Task requirements: The full listing is to be transcribed exactly, with each picture left out.

Given material:
::::

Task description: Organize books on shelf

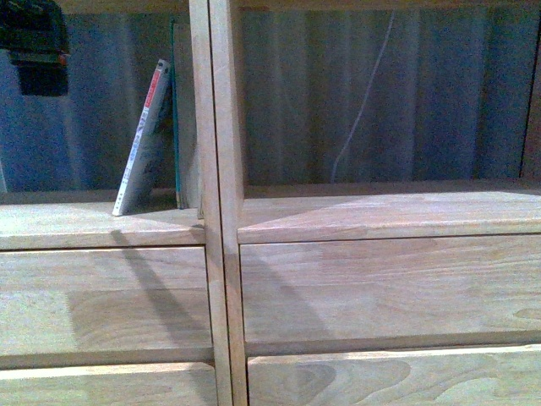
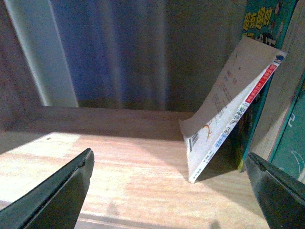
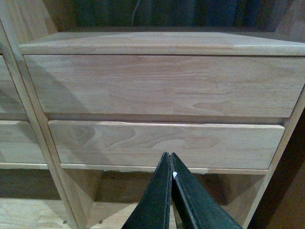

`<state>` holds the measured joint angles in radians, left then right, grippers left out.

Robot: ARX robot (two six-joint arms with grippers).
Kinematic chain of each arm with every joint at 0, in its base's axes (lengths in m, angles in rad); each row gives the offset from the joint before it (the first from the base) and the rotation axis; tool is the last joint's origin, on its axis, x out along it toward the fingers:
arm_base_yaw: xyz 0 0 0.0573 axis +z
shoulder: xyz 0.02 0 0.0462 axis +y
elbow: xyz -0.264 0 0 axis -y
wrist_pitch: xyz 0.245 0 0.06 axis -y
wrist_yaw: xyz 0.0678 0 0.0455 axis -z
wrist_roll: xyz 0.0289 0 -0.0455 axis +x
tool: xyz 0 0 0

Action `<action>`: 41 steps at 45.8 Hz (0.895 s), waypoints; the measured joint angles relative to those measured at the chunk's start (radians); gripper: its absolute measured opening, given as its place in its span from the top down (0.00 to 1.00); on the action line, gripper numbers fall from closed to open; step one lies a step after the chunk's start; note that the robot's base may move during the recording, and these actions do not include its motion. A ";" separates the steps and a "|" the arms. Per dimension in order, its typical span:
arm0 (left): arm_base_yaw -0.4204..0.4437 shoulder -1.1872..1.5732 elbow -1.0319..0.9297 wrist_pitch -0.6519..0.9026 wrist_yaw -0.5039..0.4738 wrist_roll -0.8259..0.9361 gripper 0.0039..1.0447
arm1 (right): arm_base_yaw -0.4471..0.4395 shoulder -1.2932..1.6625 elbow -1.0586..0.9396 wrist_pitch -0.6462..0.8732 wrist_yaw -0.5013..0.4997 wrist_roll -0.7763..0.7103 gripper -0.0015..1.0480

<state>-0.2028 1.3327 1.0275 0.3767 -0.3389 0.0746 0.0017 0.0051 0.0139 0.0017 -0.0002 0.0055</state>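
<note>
The thin white paperback with a red-marked spine [image 2: 228, 119] is leaning on the teal-green-spined book [image 2: 264, 28], ahead of the spread left claw [image 2: 169, 191] toward one finger. A nudge could be sliding its foot along the light-wood shelf surface [image 2: 119, 162], toppling it. Yellow Chinese characters are showing, unreadable. The right claw [image 3: 170, 191] is pressed together, facing the drawers.

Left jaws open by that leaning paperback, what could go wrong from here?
1. The white paperback leans steeply on the teal book; a nudge from the left gripper may slide its foot out and drop it flat.
2. The open jaws are wide; one may clip the central divider.
</note>
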 joint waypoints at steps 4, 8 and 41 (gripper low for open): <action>-0.023 -0.117 -0.082 -0.042 -0.032 0.003 0.07 | 0.000 0.000 0.000 0.000 0.000 0.000 0.97; -0.035 -0.231 -0.158 -0.087 -0.065 0.000 0.07 | 0.000 0.000 0.000 0.000 0.000 0.000 0.97; 0.046 -1.072 -0.851 -0.304 0.192 -0.077 0.70 | 0.000 0.000 0.000 0.000 0.000 0.000 0.97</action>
<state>-0.1566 0.2611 0.1768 0.0731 -0.1471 -0.0025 0.0017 0.0051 0.0139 0.0013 -0.0002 0.0055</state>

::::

Response area:
Task description: Organize books on shelf


`<state>` holds the measured joint angles in radians, left then right, grippers left out.

Robot: ARX robot (two six-joint arms with grippers).
Kinematic chain of each arm with every joint at 0, in its base's axes (lengths in m, angles in rad); each row gives the offset from the joint before it (the first from the base) and the rotation axis; tool is the last joint's origin, on its axis, x out along it toward the fingers:
arm_base_yaw: xyz 0 0 0.0573 axis +z
shoulder: xyz 0.02 0 0.0462 axis +y
elbow: xyz -0.264 0 0 axis -y
wrist_pitch: xyz 0.245 0 0.06 axis -y
wrist_yaw: xyz 0.0678 0 0.0455 axis -z
wrist_roll: xyz 0.0289 0 -0.0455 axis +x
tool: xyz 0 0 0

Action `<action>`: 41 steps at 45.8 Hz (0.895 s), waypoints; the measured joint angles relative to those measured at the chunk's start (radians); gripper: its absolute measured opening, given as its place in its span from the top down (0.00 to 1.00); on the action line, gripper numbers fall from closed to open; step one lies a step after the chunk's start; note that the robot's base may move during the recording, and these actions do not include its motion. A ";" separates the steps and a "|" the arms. Per dimension in order, its typical span:
arm0 (left): arm_base_yaw -0.4204..0.4437 shoulder -1.1872..1.5732 elbow -1.0319..0.9297 wrist_pitch -0.6519..0.9026 wrist_yaw -0.5039..0.4738 wrist_roll -0.8259..0.9361 gripper 0.0039..1.0447
arm1 (right): arm_base_yaw -0.4471..0.4395 shoulder -1.2932..1.6625 elbow -1.0586..0.9396 wrist_pitch -0.6462..0.8732 wrist_yaw -0.5013..0.4997 wrist_roll -0.7763..0.7103 gripper -0.0015..1.0480

<state>-0.2028 1.3327 1.0275 0.3767 -0.3389 0.0746 0.0017 0.0051 0.0139 0.0017 -0.0002 0.0055</state>
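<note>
The thin white paperback with a red-marked spine [image 2: 228, 119] is leaning on the teal-green-spined book [image 2: 264, 28], ahead of the spread left claw [image 2: 169, 191] toward one finger. A nudge could be sliding its foot along the light-wood shelf surface [image 2: 119, 162], toppling it. Yellow Chinese characters are showing, unreadable. The right claw [image 3: 170, 191] is pressed together, facing the drawers.

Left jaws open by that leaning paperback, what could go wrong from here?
1. The white paperback leans steeply on the teal book; a nudge from the left gripper may slide its foot out and drop it flat.
2. The open jaws are wide; one may clip the central divider.
</note>
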 joint waypoints at steps 4, 8 and 41 (gripper low for open): <action>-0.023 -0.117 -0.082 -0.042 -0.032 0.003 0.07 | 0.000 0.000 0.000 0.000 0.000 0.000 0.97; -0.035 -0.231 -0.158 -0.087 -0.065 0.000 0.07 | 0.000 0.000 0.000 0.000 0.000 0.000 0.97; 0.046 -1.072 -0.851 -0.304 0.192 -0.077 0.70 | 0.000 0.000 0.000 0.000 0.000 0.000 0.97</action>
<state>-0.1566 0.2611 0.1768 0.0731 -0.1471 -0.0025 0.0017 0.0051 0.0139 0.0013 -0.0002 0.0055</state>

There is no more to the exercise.